With blowers and an auger motor running not to mention the circutry will my bill see an increase ?


----------



## Tonyray (Oct 26, 2014)

Jackfire said:


> With blowers and an auger motor running not to mention the circutry will my bill see an increase ?


Have a Harman P61A..
Electric bill each month was a bit more running the stove but not much as I recall. was very surprised at that..
Run an Electric Space heater 24/7 and watch the meter spin..


----------



## Jackfire (Oct 26, 2014)

I was worried about blowers running constantly and and the power the ignition rod takes


----------



## yooper81 (Oct 26, 2014)

Depends if it's for a little extra warmth and looks or a more "primary source". I put mine in to eliminate the need to heat my home with the electricity. I saw my bills go down close to 70%. I only run the electric heat periodically during extremely cold temps. I shelled out $3000 in 2011 and I am willing to bet I am real close to getting that $3000 back already. I average about 3 1/2 ton a year (last year a bit more), so I spend roughly between 700-800 dollars on pellets per season.


----------



## Jackfire (Oct 26, 2014)

I use propane for every thing  heating , base board , hot water and cooking and was averaging $400. a month so i hope the pellets will be a $ savings . Ive spent about $400. now on 2 pallets of pellets  and have my name on 2 more. Its got to be cheaper than the gas.


----------



## Wilbur Feral (Oct 27, 2014)

Depends largely on stove efficiency.  One of mine uses only 27 watts for blowers, and about 315 when ignitor on.  The other (very old) one uses about 120 watts and has no ignitor.  Plan on about 90-120 watts for most stoves and you can estimate from there.  Is likely to be much less expensive than propane, overall.  

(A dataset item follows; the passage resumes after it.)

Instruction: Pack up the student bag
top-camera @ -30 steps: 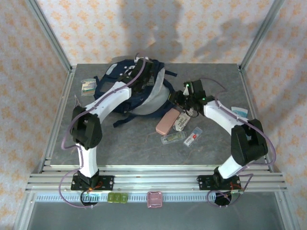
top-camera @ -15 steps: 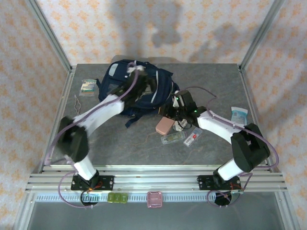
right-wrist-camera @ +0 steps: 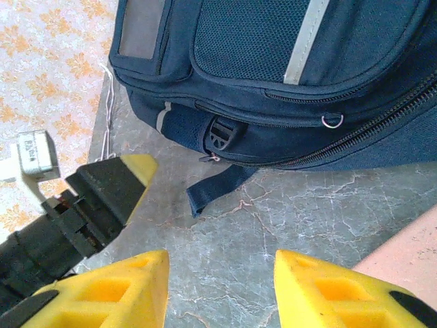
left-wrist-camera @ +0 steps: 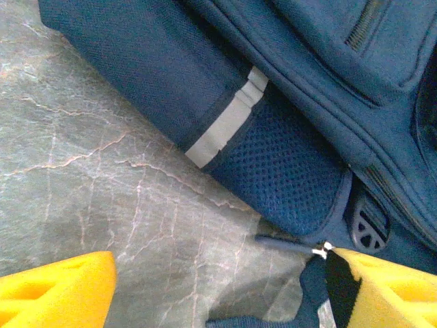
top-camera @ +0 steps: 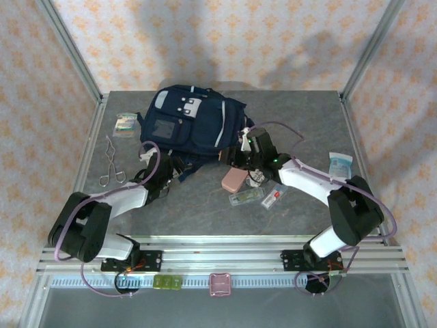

While not specific to electricity use of your stove, here is a good site to calculate comparative costs for heating:  http://www.eia.gov/tools/faqs/heatcalc.xls


----------



## Jackfire (Oct 27, 2014)

Wilbur Feral said:


> Depends largely on stove efficiency.  One of mine uses only 27 watts for blowers, and about 315 when ignitor on.  The other (very old) one uses about 120 watts and has no ignitor.  Plan on about 90-120 watts for most stoves and you can estimate from there.  Is likely to be much less expensive than propane, overall.
> 
> While not specific to electricity use of your stove, here is a good site to calculate comparative costs for heating:  http://www.eia.gov/tools/faqs/heatcalc.xls


Thanks


----------



## yooper81 (Oct 27, 2014)

I wouldn't even bother if I had NG. Propane, I would be on the fence. Electric heat, it was a "no brainer" for me.. I am sure a lot of "knee jerk reaction" stoves were sold after last years cold weather and the price gouging that happened with propane. I suffered a bit also as I was fleeced on a rapid increase in pellet prices and a bag limit.....


----------



## Pellet-King (Oct 27, 2014)

used a Killawatt on my stove once, used 75watt's max, it's like burning a light bulb my friend


----------



## Arti (Oct 27, 2014)

Depends on your electric company rate. However I would estimate that my bill went up approx 20 dollars a month for the pellet stoves. Hard to tell without a killawatt or some other device to measure electric use because lights are on more in the winter I also run the ceiling fans more in the winter.
When cold weather hits we run a pellet furnace 24/7 and a pellet stove in the tv room approx. 8 hours a day. On the other hand the propain furnace doesn't use anything while the pellet burners are on so I suspect that is a wash.


----------



## Stretch (Oct 27, 2014)

I didn't really notice much change in my Central Maine Power bill. The oil burner wasn't coming on much, and I think that uses more power than the pellet stove. The motors are quite efficient on the pellet stove. Everybody's situation is a little different, of course, but it's not something I'd worry about. Pretty much what Arti and Pellet-King are saying.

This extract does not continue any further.